I work with data from human resources and my goal is to build a logistic regression model in order to predict employee attrition. (Employees having a status active=0 or left the business=1). With that, I want to calculate risk scores for each individual employee that tells that employees with different characteristics might have a high/medium/low risk to leave the business.
I have about 40 variables for that, e.g. overtime, sick leaves taken, compensation data, department etc., numerical and categorical data alike.

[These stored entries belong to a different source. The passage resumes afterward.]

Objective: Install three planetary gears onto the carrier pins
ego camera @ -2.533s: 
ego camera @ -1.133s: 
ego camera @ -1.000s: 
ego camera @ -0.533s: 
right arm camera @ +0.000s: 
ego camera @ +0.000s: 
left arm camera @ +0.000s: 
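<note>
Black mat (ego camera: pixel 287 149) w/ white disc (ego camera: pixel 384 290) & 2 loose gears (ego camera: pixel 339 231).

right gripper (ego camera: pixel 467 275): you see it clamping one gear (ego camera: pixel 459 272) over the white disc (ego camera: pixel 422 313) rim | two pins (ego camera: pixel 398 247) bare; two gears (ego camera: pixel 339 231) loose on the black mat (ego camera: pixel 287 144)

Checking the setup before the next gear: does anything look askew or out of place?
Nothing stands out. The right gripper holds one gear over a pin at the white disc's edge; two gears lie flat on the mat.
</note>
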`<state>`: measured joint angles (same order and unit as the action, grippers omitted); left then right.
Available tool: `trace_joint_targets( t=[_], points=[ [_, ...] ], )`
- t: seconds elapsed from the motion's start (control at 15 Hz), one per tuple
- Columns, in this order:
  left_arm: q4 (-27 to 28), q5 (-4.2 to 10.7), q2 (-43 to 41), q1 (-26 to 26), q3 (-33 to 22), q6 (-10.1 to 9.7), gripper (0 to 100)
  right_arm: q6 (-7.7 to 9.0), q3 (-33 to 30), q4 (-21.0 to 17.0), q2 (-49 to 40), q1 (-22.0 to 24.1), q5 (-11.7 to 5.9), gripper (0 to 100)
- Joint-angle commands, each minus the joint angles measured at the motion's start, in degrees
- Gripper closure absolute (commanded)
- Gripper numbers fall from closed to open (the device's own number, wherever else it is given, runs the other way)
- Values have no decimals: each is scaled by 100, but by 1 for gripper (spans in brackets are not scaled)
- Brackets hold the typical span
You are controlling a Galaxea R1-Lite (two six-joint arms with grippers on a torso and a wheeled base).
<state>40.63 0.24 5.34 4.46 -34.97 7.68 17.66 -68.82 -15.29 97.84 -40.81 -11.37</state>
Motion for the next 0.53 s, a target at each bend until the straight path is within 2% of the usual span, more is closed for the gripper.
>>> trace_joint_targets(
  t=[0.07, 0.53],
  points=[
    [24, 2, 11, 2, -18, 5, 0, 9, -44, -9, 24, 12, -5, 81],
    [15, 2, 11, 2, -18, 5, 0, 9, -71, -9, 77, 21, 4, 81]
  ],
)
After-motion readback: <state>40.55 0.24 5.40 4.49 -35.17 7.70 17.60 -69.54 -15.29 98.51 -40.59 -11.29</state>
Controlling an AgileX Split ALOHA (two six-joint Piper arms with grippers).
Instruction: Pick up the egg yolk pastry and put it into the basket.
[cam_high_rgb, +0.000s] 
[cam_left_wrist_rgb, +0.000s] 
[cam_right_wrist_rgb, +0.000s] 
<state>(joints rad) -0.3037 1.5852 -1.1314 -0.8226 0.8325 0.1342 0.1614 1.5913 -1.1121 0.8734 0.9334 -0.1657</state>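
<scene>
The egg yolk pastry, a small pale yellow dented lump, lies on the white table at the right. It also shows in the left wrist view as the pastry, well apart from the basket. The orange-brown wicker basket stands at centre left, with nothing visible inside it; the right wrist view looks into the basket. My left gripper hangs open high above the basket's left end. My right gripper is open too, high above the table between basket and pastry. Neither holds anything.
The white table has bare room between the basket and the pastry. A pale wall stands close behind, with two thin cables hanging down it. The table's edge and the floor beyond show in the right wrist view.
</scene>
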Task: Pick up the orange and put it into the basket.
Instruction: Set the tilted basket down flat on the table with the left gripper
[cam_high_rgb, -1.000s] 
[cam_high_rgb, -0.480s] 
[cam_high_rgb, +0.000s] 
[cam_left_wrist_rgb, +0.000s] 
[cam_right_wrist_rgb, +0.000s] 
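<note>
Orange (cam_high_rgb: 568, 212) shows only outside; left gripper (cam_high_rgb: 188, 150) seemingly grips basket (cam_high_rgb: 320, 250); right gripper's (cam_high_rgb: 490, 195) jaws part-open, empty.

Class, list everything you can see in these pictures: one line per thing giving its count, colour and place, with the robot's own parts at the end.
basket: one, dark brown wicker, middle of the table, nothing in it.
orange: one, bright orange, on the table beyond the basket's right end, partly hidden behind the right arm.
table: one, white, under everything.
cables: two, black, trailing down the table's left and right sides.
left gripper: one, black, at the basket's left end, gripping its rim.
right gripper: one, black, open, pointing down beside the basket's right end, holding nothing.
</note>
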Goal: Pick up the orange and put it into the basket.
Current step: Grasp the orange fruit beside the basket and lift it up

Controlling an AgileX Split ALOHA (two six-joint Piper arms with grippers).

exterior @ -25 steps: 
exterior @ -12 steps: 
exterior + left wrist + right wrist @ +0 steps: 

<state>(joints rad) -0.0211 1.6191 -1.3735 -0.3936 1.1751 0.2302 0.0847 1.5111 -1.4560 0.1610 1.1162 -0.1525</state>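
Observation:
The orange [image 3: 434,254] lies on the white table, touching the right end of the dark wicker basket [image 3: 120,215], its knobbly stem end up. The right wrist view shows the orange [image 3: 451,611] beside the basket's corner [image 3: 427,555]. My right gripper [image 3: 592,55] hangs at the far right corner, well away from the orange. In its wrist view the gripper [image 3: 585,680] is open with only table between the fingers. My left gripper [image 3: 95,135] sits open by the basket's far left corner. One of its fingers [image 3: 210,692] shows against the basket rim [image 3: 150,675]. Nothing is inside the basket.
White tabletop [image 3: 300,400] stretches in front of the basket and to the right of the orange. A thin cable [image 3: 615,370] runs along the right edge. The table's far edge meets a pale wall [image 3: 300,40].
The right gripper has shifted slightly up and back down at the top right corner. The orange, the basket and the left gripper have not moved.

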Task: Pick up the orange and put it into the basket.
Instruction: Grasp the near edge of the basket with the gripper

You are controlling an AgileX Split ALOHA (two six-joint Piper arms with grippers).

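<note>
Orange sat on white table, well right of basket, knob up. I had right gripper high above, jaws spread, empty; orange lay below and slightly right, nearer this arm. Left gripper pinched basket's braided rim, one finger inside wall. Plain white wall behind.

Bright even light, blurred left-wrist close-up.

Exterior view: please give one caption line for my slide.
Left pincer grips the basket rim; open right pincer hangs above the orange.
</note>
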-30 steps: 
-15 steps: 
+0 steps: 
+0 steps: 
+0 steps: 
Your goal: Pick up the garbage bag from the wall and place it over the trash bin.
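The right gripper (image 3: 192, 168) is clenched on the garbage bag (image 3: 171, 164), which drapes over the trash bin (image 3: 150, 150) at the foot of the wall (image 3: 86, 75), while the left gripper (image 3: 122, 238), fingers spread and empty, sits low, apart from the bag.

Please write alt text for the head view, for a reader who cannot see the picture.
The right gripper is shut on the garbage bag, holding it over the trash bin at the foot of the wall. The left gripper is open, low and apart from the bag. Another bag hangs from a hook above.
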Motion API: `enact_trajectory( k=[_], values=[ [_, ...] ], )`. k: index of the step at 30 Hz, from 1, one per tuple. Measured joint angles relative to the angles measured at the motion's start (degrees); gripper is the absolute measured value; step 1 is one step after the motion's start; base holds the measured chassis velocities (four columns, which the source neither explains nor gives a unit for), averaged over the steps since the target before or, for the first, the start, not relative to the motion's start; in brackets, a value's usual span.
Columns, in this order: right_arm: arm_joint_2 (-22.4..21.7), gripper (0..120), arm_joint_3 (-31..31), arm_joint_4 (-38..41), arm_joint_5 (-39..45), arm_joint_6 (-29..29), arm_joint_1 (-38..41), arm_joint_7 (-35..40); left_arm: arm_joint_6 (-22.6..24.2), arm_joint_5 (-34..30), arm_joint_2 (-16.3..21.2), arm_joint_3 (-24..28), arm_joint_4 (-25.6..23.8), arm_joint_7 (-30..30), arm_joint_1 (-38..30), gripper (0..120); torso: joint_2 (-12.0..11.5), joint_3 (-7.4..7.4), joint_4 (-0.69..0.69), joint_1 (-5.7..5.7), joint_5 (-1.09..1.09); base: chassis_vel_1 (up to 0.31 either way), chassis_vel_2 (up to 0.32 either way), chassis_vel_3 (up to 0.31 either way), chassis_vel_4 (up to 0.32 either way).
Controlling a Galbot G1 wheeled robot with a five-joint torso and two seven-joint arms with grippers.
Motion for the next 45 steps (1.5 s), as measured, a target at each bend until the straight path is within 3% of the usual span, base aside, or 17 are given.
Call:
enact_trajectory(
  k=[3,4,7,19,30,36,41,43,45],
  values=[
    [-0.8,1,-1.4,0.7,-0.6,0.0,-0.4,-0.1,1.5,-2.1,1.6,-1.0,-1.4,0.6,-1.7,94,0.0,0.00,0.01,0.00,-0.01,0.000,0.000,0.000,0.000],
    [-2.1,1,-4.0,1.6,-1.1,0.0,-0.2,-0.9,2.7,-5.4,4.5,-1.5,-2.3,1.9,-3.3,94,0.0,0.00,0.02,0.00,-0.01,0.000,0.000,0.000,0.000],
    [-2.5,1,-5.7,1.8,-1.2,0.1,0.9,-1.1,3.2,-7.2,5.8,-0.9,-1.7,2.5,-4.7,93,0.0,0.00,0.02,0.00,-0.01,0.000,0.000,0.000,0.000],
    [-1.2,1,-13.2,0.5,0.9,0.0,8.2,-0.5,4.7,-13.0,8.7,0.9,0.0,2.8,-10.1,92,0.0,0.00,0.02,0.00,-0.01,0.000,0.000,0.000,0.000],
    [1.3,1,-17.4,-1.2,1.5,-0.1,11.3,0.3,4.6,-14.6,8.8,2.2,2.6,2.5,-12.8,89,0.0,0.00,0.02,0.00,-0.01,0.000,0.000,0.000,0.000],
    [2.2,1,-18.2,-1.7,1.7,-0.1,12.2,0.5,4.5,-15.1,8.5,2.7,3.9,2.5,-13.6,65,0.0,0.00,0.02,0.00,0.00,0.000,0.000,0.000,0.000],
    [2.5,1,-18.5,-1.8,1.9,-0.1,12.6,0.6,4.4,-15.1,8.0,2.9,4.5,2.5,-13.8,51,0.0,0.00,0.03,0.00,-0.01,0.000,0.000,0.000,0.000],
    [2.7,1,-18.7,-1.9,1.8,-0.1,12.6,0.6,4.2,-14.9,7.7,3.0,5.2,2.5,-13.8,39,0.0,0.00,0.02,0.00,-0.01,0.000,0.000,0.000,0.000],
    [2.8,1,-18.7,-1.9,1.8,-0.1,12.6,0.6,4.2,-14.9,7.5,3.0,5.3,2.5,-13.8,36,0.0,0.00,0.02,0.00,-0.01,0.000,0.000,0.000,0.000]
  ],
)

Using numerical variables are sort of ok to build the model (I have been studying R for a while but I am far from being an expert). However, I can hardly understand how to exactly use and interpret categorical predictors in a multiple logistic regression model. Explanations I have found so far seem to be quite rough or vague about this, so I do not get how to apply this in practice. Can you please suggest any good source of information for someone who is learning R and is moderately comfortable with statistics in general?
My other question is about the risk score calculation. If you could give me any hint on - once my model isaccurate enough - what method should I use to come up with risk scores, please?
What I am thinking is e.g. employee001 works as a developer (+60 risk score), has been promoted in the last 12 months (-15 risk score), but has a commute time more than 45 minutes to work (+25 risk score) has 70 risk score, while employe002 has only 20, so employee001 has a high, why 002 has a low chance to leave. What should be the appropriate steps to come up with something like this?
Appreciate any help on the above.